Assigned task: Only one stretch of the data below is needed: the line with "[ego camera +" through the last line. Output it exactly and drop the pictures.
── Source information
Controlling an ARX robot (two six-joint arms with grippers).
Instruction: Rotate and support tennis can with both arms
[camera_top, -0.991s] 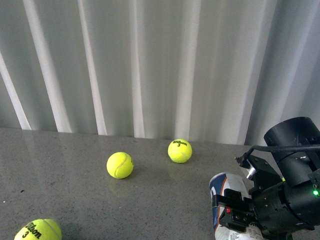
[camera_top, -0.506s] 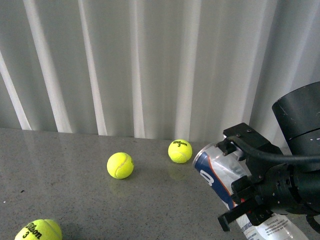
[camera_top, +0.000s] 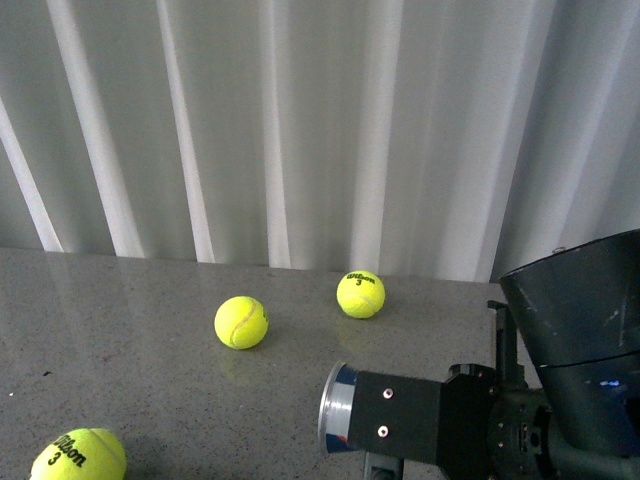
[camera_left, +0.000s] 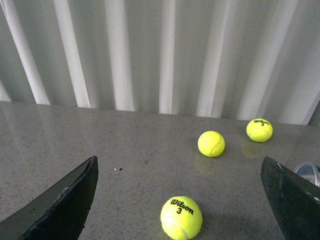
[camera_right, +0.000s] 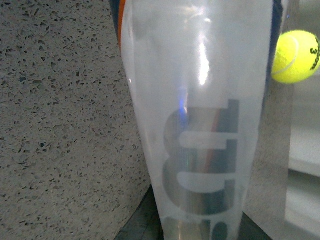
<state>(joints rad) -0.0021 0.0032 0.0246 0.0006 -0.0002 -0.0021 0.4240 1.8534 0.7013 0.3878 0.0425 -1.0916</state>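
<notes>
Right pincer (camera_top: 388, 418) is seen clamped around the tennis can (camera_top: 336, 408), with the near finger laid across the can's body. The can is held level above the counter (camera_top: 130, 340) at lower right of the front view, its silver rim turned toward the robot's left.

Change noted: a second ago the can stood near upright in the same grip, half a second ago it was tilted with the rim raised, and now it lies about horizontal. The rotation is judged largely done.

In the right wrist view the clear wall and reversed label of the can (camera_right: 200, 130) fill the frame; the grip point itself is not shown there.

Left pincer (camera_left: 178, 167) is spread wide, with nothing between its fingers (camera_left: 60, 210). Only a sliver of the can (camera_left: 306, 171) is caught at the edge of that view, apart from the far finger. Support from the second arm is judged not yet given.

Three tennis balls (camera_top: 241, 322) are left loose on the counter, well apart from the can.
</notes>
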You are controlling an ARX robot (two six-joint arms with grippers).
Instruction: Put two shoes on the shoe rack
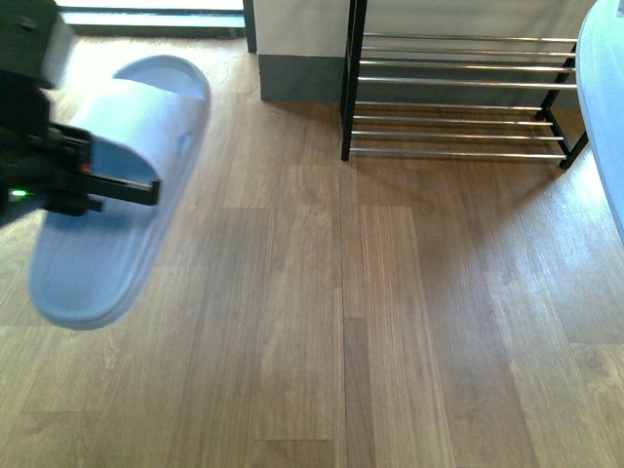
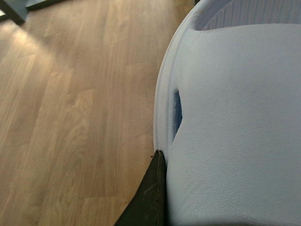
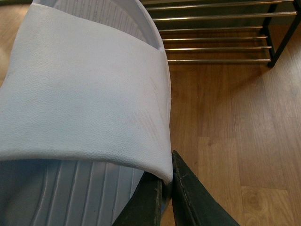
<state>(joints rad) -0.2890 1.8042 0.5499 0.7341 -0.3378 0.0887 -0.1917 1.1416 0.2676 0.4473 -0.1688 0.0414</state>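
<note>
A pale blue slide (image 1: 117, 185) is seen lifted clear of the floor at the near left, blurred, its length running near to far. A second slide (image 3: 84, 94) is held at the right, strap uppermost. The shoe rack (image 1: 458, 97), black-framed with chrome rods, is stood far right.

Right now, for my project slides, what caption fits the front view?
Left gripper holds a pale blue slide over the wood floor, shoe rack ahead to its right.

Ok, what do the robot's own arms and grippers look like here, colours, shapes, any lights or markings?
The left arm is black and boxy, with a small green light glowing on its side. Its gripper finger is a flat black bar. In the wrist views the left finger and both fingers of the right gripper are dark, matte, tapering wedges. No cables or lettering show.
</note>
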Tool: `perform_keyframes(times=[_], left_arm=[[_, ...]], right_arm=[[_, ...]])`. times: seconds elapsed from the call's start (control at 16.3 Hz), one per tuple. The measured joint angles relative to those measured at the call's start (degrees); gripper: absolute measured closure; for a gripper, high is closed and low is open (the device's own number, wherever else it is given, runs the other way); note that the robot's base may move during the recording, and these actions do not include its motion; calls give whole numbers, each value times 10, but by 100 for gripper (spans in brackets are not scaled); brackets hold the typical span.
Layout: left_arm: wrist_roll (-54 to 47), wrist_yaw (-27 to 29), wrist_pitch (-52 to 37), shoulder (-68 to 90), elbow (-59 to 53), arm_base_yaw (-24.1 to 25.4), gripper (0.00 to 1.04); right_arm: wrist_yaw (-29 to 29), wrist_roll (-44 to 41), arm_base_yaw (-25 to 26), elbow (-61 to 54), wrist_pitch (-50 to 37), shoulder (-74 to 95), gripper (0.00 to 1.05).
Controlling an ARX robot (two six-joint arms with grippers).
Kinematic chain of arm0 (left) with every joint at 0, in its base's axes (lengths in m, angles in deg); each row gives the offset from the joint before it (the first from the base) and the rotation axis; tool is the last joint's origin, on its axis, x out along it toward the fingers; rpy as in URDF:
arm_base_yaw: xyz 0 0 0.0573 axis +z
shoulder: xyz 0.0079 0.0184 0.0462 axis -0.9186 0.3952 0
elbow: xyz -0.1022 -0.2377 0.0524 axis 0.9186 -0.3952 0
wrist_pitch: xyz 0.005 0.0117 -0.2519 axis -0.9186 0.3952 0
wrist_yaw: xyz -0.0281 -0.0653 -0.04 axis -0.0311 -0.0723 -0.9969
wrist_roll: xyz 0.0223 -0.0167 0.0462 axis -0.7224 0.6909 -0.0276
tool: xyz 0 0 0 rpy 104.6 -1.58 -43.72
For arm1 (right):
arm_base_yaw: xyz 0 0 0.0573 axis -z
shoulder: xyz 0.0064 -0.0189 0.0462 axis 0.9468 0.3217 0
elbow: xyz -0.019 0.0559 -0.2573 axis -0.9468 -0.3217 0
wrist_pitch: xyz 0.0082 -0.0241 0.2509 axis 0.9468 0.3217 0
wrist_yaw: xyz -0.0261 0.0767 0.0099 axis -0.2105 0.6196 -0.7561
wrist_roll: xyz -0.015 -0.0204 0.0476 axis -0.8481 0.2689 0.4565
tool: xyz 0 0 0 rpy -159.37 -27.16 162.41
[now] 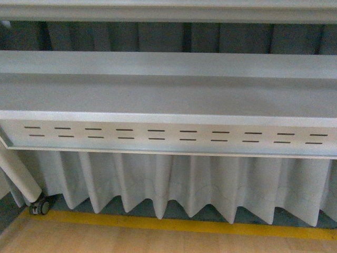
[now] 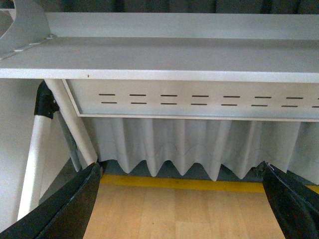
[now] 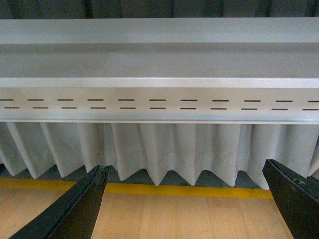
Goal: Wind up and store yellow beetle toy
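The yellow beetle toy appears in no view; its location cannot be established. The front view shows only a grey table (image 1: 168,100) with a slotted apron panel (image 1: 174,135), a pleated curtain (image 1: 174,184) behind and a yellow floor stripe (image 1: 174,225) toward six o'clock. The left gripper (image 2: 182,199) and right gripper (image 3: 187,201) both stand wide and empty over wooden floor (image 3: 184,219). Judgement: the toy is likely light, rigid and slippery; grasp across the body sides, clear of the wheels.

A lab-like test room: grey metal desk (image 1: 168,95) on a castor (image 1: 40,207), pleated curtain (image 1: 174,184), yellow floor line (image 1: 210,225).
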Motion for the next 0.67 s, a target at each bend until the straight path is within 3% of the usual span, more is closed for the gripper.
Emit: perform_keyframes(times=[0.67], left_arm=[[0,0,0,0,0,0,7]], right_arm=[[0,0,0,0,0,0,6]])
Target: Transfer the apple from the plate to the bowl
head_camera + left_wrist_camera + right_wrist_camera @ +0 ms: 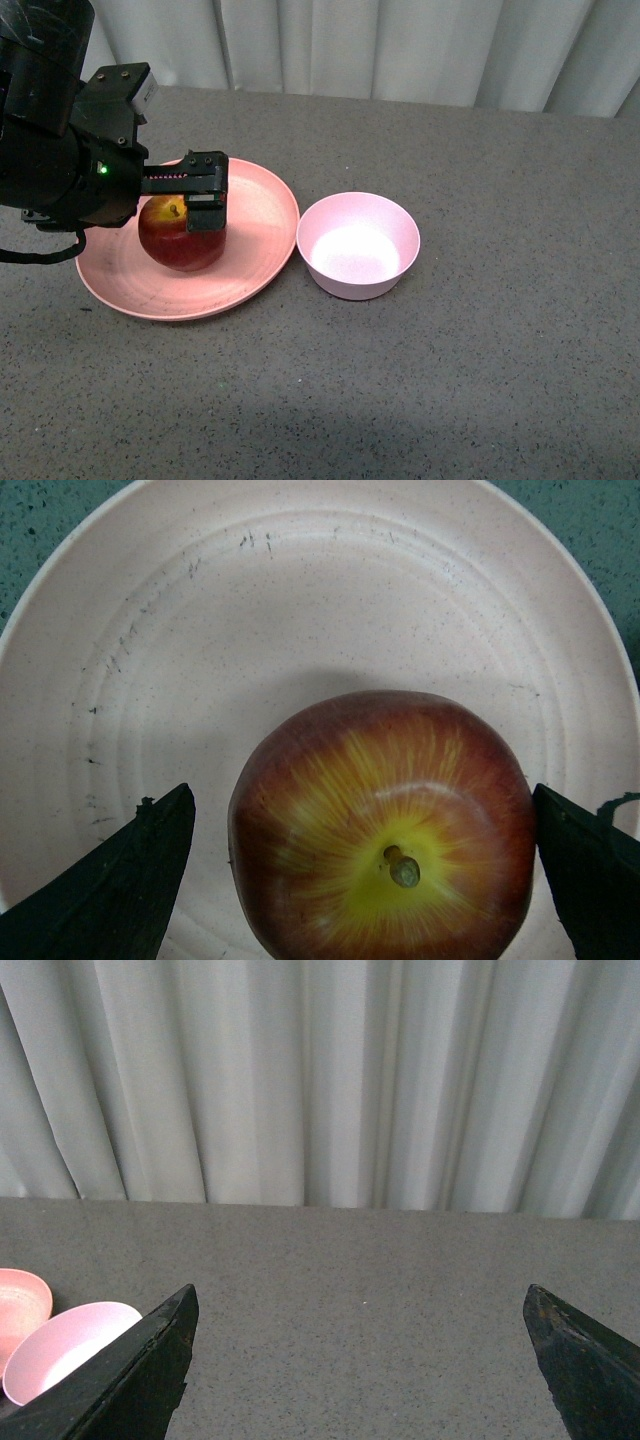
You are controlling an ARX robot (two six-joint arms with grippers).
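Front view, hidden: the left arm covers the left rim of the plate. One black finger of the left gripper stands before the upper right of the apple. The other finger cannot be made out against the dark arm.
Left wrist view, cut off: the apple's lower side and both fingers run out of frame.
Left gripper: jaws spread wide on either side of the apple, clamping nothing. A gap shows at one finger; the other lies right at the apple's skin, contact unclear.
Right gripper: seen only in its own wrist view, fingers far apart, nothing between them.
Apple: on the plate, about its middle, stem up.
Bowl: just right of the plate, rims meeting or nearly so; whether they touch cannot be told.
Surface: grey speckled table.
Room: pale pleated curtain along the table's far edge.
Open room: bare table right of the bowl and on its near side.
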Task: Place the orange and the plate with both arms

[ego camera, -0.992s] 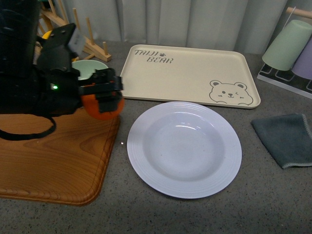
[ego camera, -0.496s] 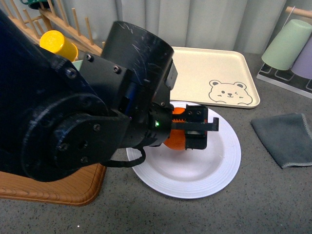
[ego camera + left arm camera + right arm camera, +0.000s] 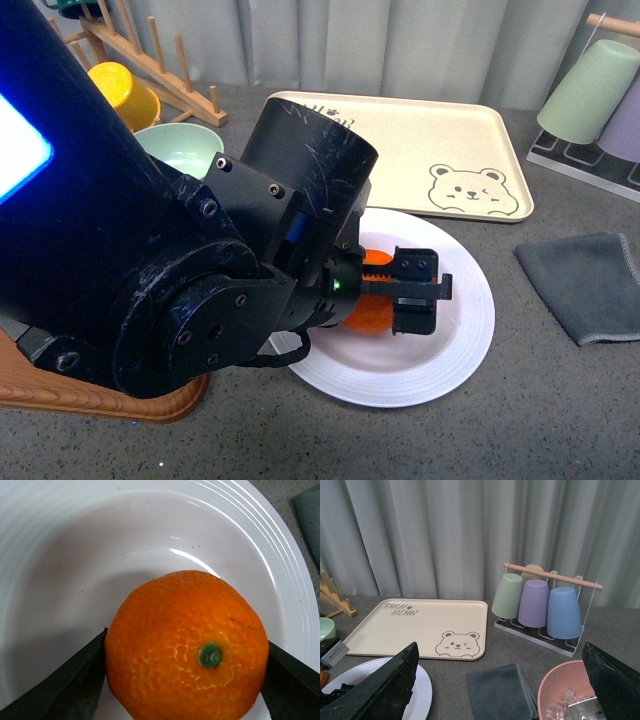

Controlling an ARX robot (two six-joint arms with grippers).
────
Expected answer:
[ego camera + left arm camera + right arm camera, +0.000s] 

Controlling an ARX robot (two six-joint arms with grippers).

Work on this exercise is done.